What you should do. Only the lines holding "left" are wanted here; copy each from the listing.

Supplied material.
%%

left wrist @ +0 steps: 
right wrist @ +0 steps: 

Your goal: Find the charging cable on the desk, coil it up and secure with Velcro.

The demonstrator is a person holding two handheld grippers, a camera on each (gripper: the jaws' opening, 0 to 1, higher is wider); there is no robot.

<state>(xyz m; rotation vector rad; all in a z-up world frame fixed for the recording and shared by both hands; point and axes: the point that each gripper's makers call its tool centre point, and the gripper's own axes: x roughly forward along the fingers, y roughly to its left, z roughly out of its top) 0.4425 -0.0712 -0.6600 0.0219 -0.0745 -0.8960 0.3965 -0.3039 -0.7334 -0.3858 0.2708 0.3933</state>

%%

Worked solution.
left wrist @ +0 steps: 
<state>(xyz m; rotation vector rad; all in a z-up world frame fixed for the recording and shared by both hands; point and axes: the point that each gripper's makers call its tool centre point, and the gripper's own axes: x roughly forward along the fingers, y roughly to its left, z roughly out of its top) 0.4425 -0.0712 -0.6600 0.0219 -0.0745 -0.8960 0.3965 -0.3039 -0.7334 -0.3858 0.2708 0.3933</state>

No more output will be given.